The proposed Final Judgment orders Defendants to divest, (1) within two hundred seventy (270) days after the filing of the Complaint in this matter, or five (5) days after notice of entry of the Final Judgment by the Court, whichever is later, all of Reynolds' interest in the Worsley Joint Venture, established by agreement dated February 7, 1980, and subsequently amended ("Worsley Interest"); and (2) within one hundred eighty (180) days after the filing of the Complaint in this matter, or five (5) days after notice of entry of the Final Judgment by the Court, whichever is later, all assets, interests, and rights owned by Reynolds at Reynolds' alumina refinery located near Corpus Christi, Texas, that are used or held for use for alumina refining ("Corpus Christi Assets") (collectively referred to as "the Divestiture Assets") to an acquirer or acquirers acceptable to the Antitrust Division of the Department of Justice ("DOJ").
Until the required divestitures are completed, the terms of the Hold Separate Stipulation and Order entered into by the parties apply to ensure that the Divestiture Assets shall be maintained and operated as independent, ongoing, economically viable, and active competitors in the manufacture and sale of SGA and CGA.
The Plaintiff and Defendants have stipulated that the proposed Final Judgment may be entered after compliance with the APPA. Entry of the proposed Final Judgment would terminate the action, except that the Court would retain jurisdiction to construe, modify, or enforce the provisions of the proposed Final Judgment and to punish violations thereof.
DESCRIPTION OF THE EVENTS
GIVING RISE TO THE ALLEGED VIOLATION
Alcoa is a Pennsylvania corporation, with its principal offices located in Pittsburgh, Pennsylvania. Alcoa is the largest integrated aluminum company in the United States and the world with 1999 revenues of over $16 billion. Alcoa engages in all stages of aluminum production, including mining raw aluminum ore ("bauxite"), refining bauxite into alumina powder, smelting alumina into metal ingots, and ultimately fabricating the metal ingots into end products.
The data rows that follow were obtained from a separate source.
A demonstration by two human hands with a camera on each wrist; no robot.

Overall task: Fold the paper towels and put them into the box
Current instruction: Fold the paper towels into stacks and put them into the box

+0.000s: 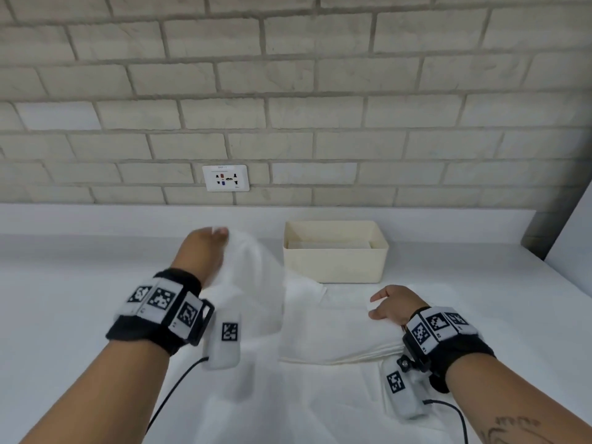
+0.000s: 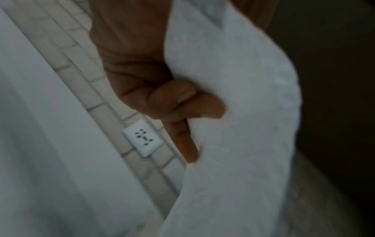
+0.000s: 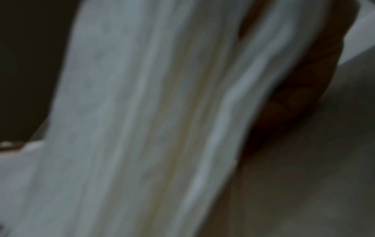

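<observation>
1. L hand (image 1: 205, 251) lifted off tabletop (image 1: 64, 283), fingers (image 2: 182, 102) curled and pinching top edge of a paper towel (image 1: 256, 283); sheet hangs down, blurred, mid-air, just L of box (image 1: 334, 251).
2. R hand (image 1: 392, 304) down on stack of paper towels (image 1: 336, 334) lying flat on tabletop, just in front of box. R wrist view shows layered edges (image 3: 152, 128) and a bit of hand (image 3: 294, 96) behind; grip of R hand: cannot tell if clamped on stack or only pressing.
3. Step, by guess: peeling one sheet off stack for folding. To do well: keep R hand weighting stack so only one sheet comes, lift L slow, lay sheet flat on bare tabletop, match corners, crease w/ flat fingers.
4. Box open-topped, cream, near wall; smth pale lying inside, prob folded towels, unclear.
5. Around: brick wall (image 1: 288, 91), wall socket (image 1: 226, 177) behind. Wrist bands w/ markers, cables trailing under both arms.
6. In the way: hanging sheet close to box rim, may snag; cables could drag over stack; thin paper tears if yanked.
</observation>
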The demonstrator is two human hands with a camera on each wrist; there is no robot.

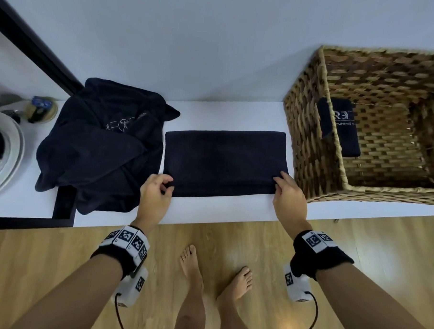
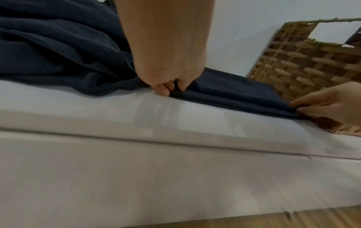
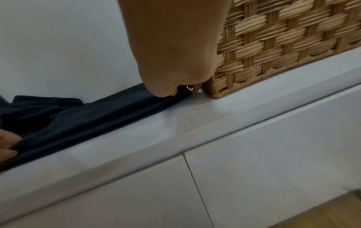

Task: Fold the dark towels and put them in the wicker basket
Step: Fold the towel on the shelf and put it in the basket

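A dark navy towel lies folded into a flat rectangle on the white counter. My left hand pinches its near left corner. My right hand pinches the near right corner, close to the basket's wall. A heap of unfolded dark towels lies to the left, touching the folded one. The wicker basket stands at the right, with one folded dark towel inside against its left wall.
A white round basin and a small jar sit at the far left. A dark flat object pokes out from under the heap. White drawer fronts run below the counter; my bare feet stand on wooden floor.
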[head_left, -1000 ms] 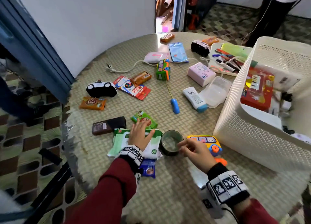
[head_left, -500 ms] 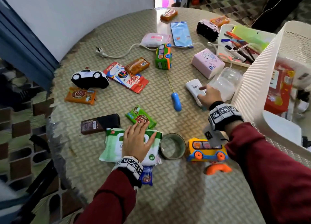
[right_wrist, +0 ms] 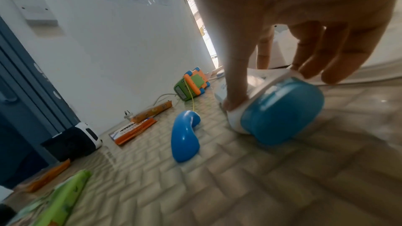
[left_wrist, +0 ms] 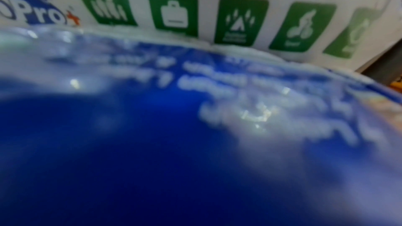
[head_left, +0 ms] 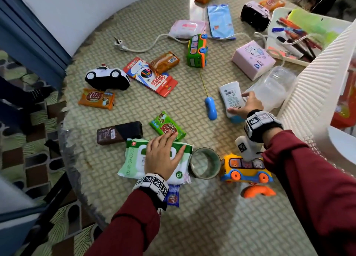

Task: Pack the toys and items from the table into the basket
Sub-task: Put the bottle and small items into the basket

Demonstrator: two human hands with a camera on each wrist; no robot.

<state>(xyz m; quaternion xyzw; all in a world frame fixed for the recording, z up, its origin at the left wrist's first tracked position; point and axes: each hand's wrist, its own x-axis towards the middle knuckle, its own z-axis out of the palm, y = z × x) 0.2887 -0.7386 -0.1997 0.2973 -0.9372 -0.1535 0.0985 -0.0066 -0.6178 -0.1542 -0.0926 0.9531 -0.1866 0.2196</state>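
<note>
Right hand [head_left: 243, 107] pinches white tube [head_left: 231, 96], thumb one side, fingers [right_wrist: 313, 57] other, near blue cap; tube lies on table [head_left: 212, 227] beside basket [head_left: 316, 94]. Left hand [head_left: 163, 155] flat, spread on wipes pack [head_left: 133, 159]. Advice: close grip firm before lift, avoid blue handle [head_left: 210, 109] string.

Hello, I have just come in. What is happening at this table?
A person is clearing a cluttered table into the white basket. The right hand grips a white tube with a blue cap that lies on the table. The left hand rests flat on a green pack of wet wipes. Many toys and snacks are not yet packed.
</note>
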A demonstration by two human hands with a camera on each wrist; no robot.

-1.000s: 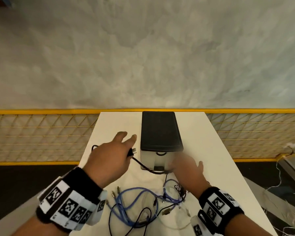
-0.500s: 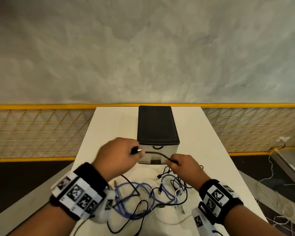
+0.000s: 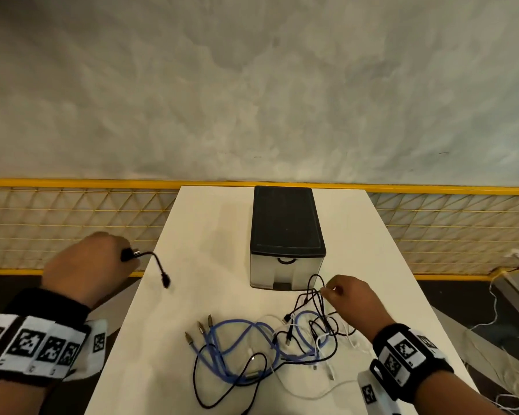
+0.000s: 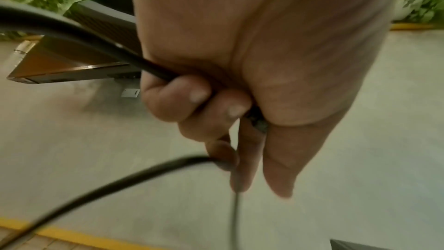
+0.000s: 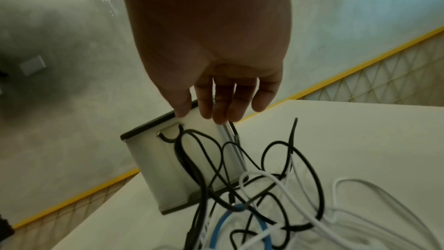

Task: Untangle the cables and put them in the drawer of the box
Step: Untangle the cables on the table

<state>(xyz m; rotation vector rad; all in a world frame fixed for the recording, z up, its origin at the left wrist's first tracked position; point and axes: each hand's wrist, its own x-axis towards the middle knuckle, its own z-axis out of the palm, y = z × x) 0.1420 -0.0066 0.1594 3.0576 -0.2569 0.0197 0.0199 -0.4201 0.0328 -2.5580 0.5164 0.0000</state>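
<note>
My left hand (image 3: 90, 265) is beyond the table's left edge and grips a short black cable (image 3: 153, 257). One plug sticks out of the fist and the other end dangles free. In the left wrist view, the left hand (image 4: 216, 102) has its fingers curled round this black cable (image 4: 84, 39). A tangle of blue, black and white cables (image 3: 267, 342) lies at the table's near side. My right hand (image 3: 351, 298) hovers at the tangle's far right with relaxed fingers (image 5: 216, 109) touching upright black loops (image 5: 192, 149). The black-topped box (image 3: 286, 229) stands behind them, its drawer (image 3: 285, 271) closed.
The white table (image 3: 210, 235) is narrow. A yellow mesh fence (image 3: 72, 223) runs behind it and to both sides. Loose white cords (image 3: 492, 319) lie on the floor at the right. Bare tabletop shows left of the box.
My left hand has swung left past the table edge, drawing the black cable out of the tangle. My right hand has let go of that cable and now sits at the tangle.
</note>
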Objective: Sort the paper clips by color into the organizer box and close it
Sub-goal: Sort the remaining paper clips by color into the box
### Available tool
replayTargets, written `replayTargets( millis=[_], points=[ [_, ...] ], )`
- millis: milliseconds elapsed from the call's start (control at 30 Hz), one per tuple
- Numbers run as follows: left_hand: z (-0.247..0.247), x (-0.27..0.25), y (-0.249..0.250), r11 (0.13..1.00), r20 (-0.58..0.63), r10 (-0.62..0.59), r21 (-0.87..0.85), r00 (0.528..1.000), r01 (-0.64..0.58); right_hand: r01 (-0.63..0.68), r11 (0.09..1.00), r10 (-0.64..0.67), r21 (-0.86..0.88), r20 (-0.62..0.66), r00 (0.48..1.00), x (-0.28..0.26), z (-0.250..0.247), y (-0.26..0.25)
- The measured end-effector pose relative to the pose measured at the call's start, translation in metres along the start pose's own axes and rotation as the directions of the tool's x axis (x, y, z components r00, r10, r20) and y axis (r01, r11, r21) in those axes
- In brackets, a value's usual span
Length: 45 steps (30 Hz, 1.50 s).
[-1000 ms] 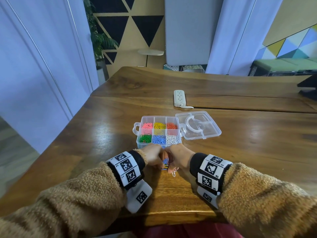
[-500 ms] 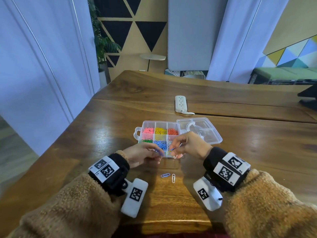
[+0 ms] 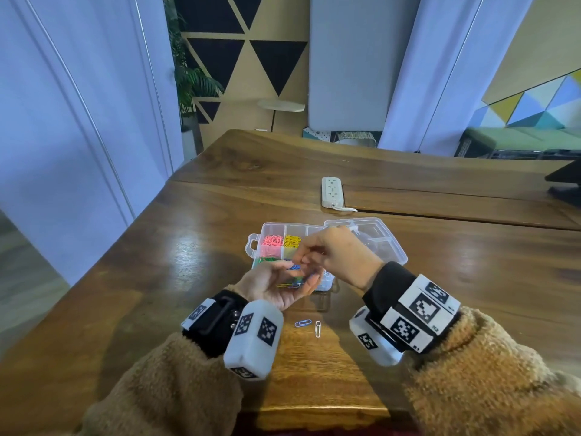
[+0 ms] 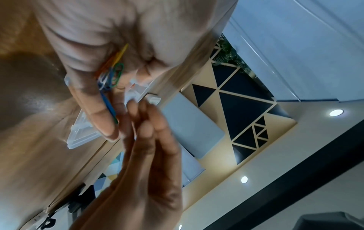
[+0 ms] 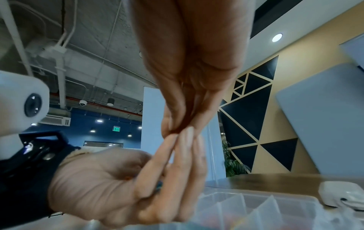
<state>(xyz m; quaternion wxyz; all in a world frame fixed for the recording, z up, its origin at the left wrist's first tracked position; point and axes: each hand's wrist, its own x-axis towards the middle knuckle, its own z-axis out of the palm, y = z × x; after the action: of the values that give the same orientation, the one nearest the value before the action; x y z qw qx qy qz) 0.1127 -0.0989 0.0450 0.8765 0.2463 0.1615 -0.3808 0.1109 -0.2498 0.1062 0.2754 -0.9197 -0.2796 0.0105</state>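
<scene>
Left hand (image 3: 276, 286) cupped palm-up over organizer box (image 3: 267, 229), cradling mixed paper clips (image 4: 111, 73). Right hand (image 3: 333, 253) pinching at that pile, clip in pinch not discernible. Two clips on table (image 3: 157, 262). Light, slippery, tangle-prone; best pinched singly. "EXIT" sign legible.
</scene>
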Motion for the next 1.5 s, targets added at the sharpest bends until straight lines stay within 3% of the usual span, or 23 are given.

Alcoa produces SGA at several facilities around the world. Alcoa owns alumina refineries in Kwinana, Pinjarra, and Wagerup, Western Australia; Pocos de Caldas, Brazil; San Ciprian, Spain; St. Croix, U.S. Virgin Islands; and Pt. Comfort, Texas. Alcoa also manages the operations of three alumina refinery joint ventures in which it has an ownership interest: Paranam, Suriname (55 percent Alcoa ownership); Sao Luis, Brazil (54 percent Alcoa ownership); and Clarendon, Jamaica (50 percent Alcoa ownership). Alcoa produces CGA for North America at its Pt. Comfort refinery.
Reynolds is a Virginia corporation with its principal offices in Richmond, Virginia. Reynolds is the second largest integrated aluminum company in the United States and the third largest in the world with 1999 revenues of over $4.6 billion. Reynolds engages in all stages of aluminum production, including mining bauxite, refining bauxite into alumina powder, smelting alumina into metal ingots, and ultimately fabricating the metal ingots into end products.
Reynolds produces SGA at several facilities around the world. Reynolds owns the Corpus Christi Refinery and owns a 56 percent interest along with operating control of the management of the Worsley refinery. Reynolds also owns a 50 percent interest in a refinery in Stade, Germany, and manages and is entitled to 10 percent of the production of the Friguia, Guinea alumina refinery. Reynolds produces CGA for North America at its Corpus Christi refinery.
On August 18, 1999, Alcoa and Reynolds entered into an agreement under which Alcoa would acquire Reynolds in a stock exchange. This transaction, which would substantially increase concentration in the markets for SGA and CGA, precipitated the government's suit.
The fabrication of aluminum products begins with the mining of bauxite. Bauxite is processed at refineries to extract alumina. SGA is alumina that is used by aluminum smelters to make aluminum metal. About two-thirds of total SGA production is internally consumed by smelters owned by SGA producers. Surplus SGA refined by vertically integrated firms is sold to third-party purchasers. Some of the third-party purchasers are themselves vertically integrated firms that have a deficit of internal SGA production; other purchasers of SGA are independent smelters with no alumina operations.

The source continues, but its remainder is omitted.